# Is there a checksum that gives the same checksum when in a text file?

Let's say I have a text file (crypto.txt). Let's assume the checksum function can be any type of function (MD5, SHA-1, anything else). Is there a way that the checksum value IN the file (crypto.txt contains a string that could be a possible checksum), when put through a checksum program, outputs the exact same value as the content inside the text file?

In case I lost you, here's a quick breakdown:

crypto.txt contains a viable checksum value (said value = x)
checksum of crypto.txt = x


Is this even possible? Is there math that proves it wrong/right?

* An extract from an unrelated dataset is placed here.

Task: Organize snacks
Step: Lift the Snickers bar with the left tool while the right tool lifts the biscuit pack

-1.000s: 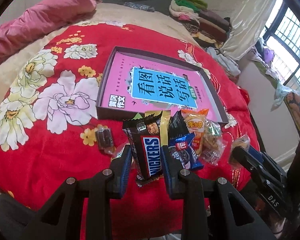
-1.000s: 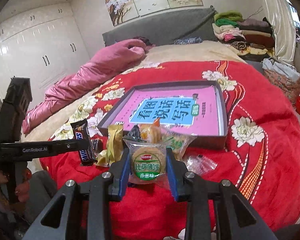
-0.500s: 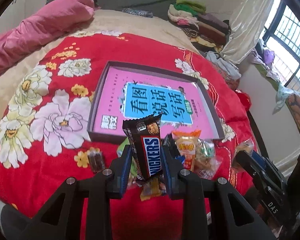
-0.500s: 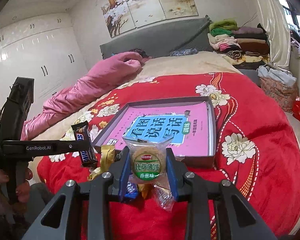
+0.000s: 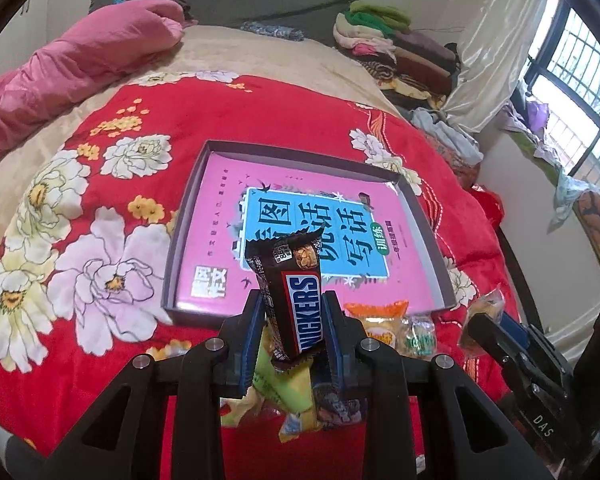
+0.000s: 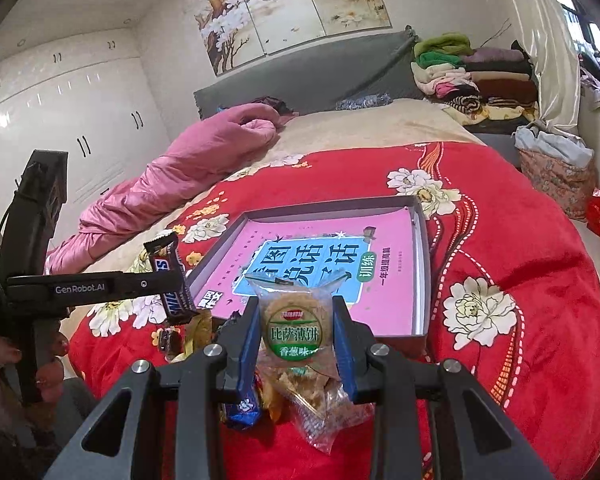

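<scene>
Snacks are split between the two grippers and a heap on the red floral blanket. Compared with a second ago, both grippers have lifted off the heap and carried their packets toward the shallow box, whose pink book now fills more of each view; the loose snack pile has dropped below and behind the fingers.

The left gripper points steeply down at the near edge of the box, its blue pads pinching a Snickers bar upright by its lower half, the top of the wrapper standing over the book. In the right wrist view it shows from the side, held by a hand low at the left.

The right gripper tilts more gently, its pads squeezing a clear-wrapped round biscuit packet with a green label, raised in front of the box's near wall. Other packets lie on the blanket just under its fingers.
</scene>
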The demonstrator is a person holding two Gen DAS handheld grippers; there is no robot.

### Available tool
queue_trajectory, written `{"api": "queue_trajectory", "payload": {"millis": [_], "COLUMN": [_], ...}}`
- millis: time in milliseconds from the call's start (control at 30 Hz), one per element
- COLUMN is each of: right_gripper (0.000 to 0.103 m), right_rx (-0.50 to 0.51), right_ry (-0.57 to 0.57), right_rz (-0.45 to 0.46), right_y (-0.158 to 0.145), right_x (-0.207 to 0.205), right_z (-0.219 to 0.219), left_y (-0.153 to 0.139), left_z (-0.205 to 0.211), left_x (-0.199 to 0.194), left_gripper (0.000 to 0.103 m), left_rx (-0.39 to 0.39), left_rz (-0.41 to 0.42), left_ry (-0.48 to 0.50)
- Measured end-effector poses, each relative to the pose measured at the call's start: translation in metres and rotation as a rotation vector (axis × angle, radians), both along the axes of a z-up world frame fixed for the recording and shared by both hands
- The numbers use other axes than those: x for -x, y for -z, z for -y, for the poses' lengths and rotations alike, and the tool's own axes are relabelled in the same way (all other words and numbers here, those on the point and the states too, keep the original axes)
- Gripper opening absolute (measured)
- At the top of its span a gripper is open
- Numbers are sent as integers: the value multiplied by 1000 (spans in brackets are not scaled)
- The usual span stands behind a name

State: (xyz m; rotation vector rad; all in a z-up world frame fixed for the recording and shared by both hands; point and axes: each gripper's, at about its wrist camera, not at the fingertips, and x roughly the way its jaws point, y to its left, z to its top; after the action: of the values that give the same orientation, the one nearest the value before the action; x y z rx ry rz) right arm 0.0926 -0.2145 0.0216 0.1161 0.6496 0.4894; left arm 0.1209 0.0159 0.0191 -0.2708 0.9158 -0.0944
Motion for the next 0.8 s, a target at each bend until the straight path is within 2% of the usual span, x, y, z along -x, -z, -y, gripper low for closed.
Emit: {"api": "queue_trajectory", "payload": {"millis": [300,500,800], "right_gripper": [34,34,34], "right_rx": [-34,-51,-47], "right_ry": [8,36,69], "right_rz": [2,4,-33], "right_y": [0,-2,9], "right_x": [-22,-37,-68], "right_z": [5,15,23], "left_y": [-2,-3,22], "left_z": [2,-1,-15], "left_x": [-20,-35,-60], "left_gripper": [30,30,30], "left_rx": [-11,-51,-48], "left_rz": [13,24,-30], "left_ry": [-11,-16,-40]}}
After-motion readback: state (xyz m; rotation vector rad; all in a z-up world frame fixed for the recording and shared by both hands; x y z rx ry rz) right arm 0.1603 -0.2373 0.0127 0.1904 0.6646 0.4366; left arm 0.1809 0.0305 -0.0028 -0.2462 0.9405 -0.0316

• Does your "checksum" have to be cryptographically secure? – yyyyyyy Feb 27 '17 at 14:14
• Welcome to Crypto.SE, Pat! To clarify: MD5, SHA-1, and the lot are “cryptographically secure hashes”, not “checksums”. Which of the both do you mean? – e-sushi Feb 27 '17 at 14:18
• – otus Feb 27 '17 at 16:42
• otus That answers my question, thanks! yyyyyyy It doesn't really matter to me. And e-sushi, thanks for the welcome! I meant checksums, but as you may be able to tell, I'm not well educated in this, so my apologies. – Pat Feb 28 '17 at 13:37

## 1 Answer

For a checksum such as CRC16 or CRC32 it is very much possible to have a value over a text that contains the same CRC value (in whatever format, be it binary, hexadecimals or base 64). The proof of this is simple: you can simply put e.g. 32-48 bits counter at the end of the text and wait until you find a CRC. But in practice you can just calculate the value you need to prefix, append or anything in between and get the right CRC - if it is included or not. Checksums such as CRC are not secure.

For secure hash functions this is not possible. It is even computationally not possible to find any message $m$ where the hash value is $h$, for any chosen $h$ (that is not a known hash value). This is a much stronger presumption than the one you are proposing. It is not possible to find $x = \operatorname{H}(a | \operatorname{encode}(x) | b)$ even if you can chose any special value of $a$ and $b$, and any $\operatorname{encode}$ operation.

It is not possible to prove above completely for the simple fact that the security of hash functions cannot be proven. SHA-1 was thought to be secure for a long time, but by now it might be possible to create a text where the hash value is included.